WORK TO BE COMPLETED: Omit every picture, then return each line of the data below exactly.

○ ○ ○

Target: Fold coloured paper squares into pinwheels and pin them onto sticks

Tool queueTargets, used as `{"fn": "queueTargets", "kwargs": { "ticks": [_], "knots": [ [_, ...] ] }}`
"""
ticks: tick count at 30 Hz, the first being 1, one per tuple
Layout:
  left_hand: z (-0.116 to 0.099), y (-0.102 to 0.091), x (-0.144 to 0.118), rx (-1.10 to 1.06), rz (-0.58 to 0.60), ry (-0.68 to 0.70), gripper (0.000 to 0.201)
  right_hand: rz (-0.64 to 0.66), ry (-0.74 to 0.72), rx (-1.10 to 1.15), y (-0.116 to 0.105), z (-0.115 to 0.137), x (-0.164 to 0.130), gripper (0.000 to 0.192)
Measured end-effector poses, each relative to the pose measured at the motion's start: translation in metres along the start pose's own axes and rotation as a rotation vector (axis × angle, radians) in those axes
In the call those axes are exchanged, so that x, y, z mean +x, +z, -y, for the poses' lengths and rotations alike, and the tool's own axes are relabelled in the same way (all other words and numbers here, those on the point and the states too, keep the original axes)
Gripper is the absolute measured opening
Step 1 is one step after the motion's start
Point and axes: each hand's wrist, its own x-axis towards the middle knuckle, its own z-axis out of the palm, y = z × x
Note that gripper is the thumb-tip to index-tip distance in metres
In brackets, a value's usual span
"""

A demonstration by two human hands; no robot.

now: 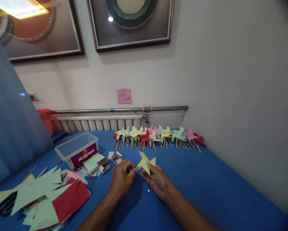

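Note:
A pale yellow paper pinwheel (144, 162) with folded points is held above the blue table by my right hand (159, 183), thumb on its front and fingers behind. My left hand (122, 176) is just to the left, its thumb and fingers closed in a pinch beside the pinwheel's left point. What that pinch holds, if anything, is hidden. On the tabletop below the pinwheel lies a small shiny metal piece (148, 191). Two small open boxes (104, 166) with tiny items stand beyond my left hand.
Finished pinwheels (145, 138) on sticks lie in a row at the back. A clear plastic tub (76, 142) stands left. Cut paper sheets (40, 189), red paper (71, 200) and scissors (5, 205) cover the near left. A wall (242, 112) borders the right side.

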Motion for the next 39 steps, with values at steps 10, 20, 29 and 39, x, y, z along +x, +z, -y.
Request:
{"fn": "queueTargets", "kwargs": {
  "ticks": [10,20,29,39],
  "knots": [
    [-0.001,0.019,-0.021,-0.014,0.430,0.198,0.024,-0.104,-0.045,-0.001,0.002,0.004,0.003,0.039],
    [0.005,0.006,0.008,-0.538,0.025,-0.390,0.036,0.085,-0.077,-0.221,0.010,-0.003,-0.008,0.036],
    [0.007,0.011,0.005,-0.774,0.089,-0.476,0.038,0.167,-0.098,-0.348,0.015,0.001,-0.013,0.038],
    [0.005,0.012,0.006,-0.749,0.097,-0.467,0.039,0.157,-0.083,-0.341,0.017,0.004,-0.016,0.037]
  ]
}}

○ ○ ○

SOLUTION FOR THIS TASK:
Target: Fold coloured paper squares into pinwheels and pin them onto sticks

Tool queueTargets, used as `{"fn": "queueTargets", "kwargs": { "ticks": [_], "knots": [ [_, ...] ] }}`
"""
ticks: tick count at 30 Hz, the first being 1, one per tuple
Layout:
  left_hand: z (-0.116 to 0.099), y (-0.102 to 0.091), x (-0.144 to 0.118), rx (-1.10 to 1.06), rz (-0.58 to 0.60), ry (-0.68 to 0.70), gripper (0.000 to 0.201)
  right_hand: rz (-0.64 to 0.66), ry (-0.74 to 0.72), rx (-1.10 to 1.15), y (-0.116 to 0.105), z (-0.115 to 0.137), x (-0.164 to 0.130), gripper (0.000 to 0.192)
Measured end-effector poses, each relative to the pose measured at the motion's start: translation in metres along the start pose's own axes and rotation as a rotation vector (axis × angle, radians) in those axes
In the call those axes are exchanged, so that x, y, z mean +x, +z, -y, for the poses' lengths and rotations alike, and the tool's own axes are relabelled in the same way (all other words and numbers here, those on the point and the states too, keep the original axes)
Gripper is the absolute measured opening
Step 1 is one step after the motion's start
Point and axes: each hand's wrist, its own x-axis towards the middle knuckle, its own z-axis out of the palm, y = z × x
Note that gripper is the thumb-tip to index-tip distance in metres
In brackets, a value's usual span
"""

A demonstration by two human hands; no robot.

now: 

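Note:
A pale yellow paper pinwheel (144, 162) with folded points is held above the blue table by my right hand (159, 183), thumb on its front and fingers behind. My left hand (122, 176) is just to the left, its thumb and fingers closed in a pinch beside the pinwheel's left point. What that pinch holds, if anything, is hidden. On the tabletop below the pinwheel lies a small shiny metal piece (148, 191). Two small open boxes (104, 166) with tiny items stand beyond my left hand.
Finished pinwheels (145, 138) on sticks lie in a row at the back. A clear plastic tub (76, 142) stands left. Cut paper sheets (40, 189), red paper (71, 200) and scissors (5, 205) cover the near left. A wall (242, 112) borders the right side.
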
Motion for the next 39 steps, with values at steps 10, 20, 29 and 39, x, y, z along +x, +z, -y.
Request:
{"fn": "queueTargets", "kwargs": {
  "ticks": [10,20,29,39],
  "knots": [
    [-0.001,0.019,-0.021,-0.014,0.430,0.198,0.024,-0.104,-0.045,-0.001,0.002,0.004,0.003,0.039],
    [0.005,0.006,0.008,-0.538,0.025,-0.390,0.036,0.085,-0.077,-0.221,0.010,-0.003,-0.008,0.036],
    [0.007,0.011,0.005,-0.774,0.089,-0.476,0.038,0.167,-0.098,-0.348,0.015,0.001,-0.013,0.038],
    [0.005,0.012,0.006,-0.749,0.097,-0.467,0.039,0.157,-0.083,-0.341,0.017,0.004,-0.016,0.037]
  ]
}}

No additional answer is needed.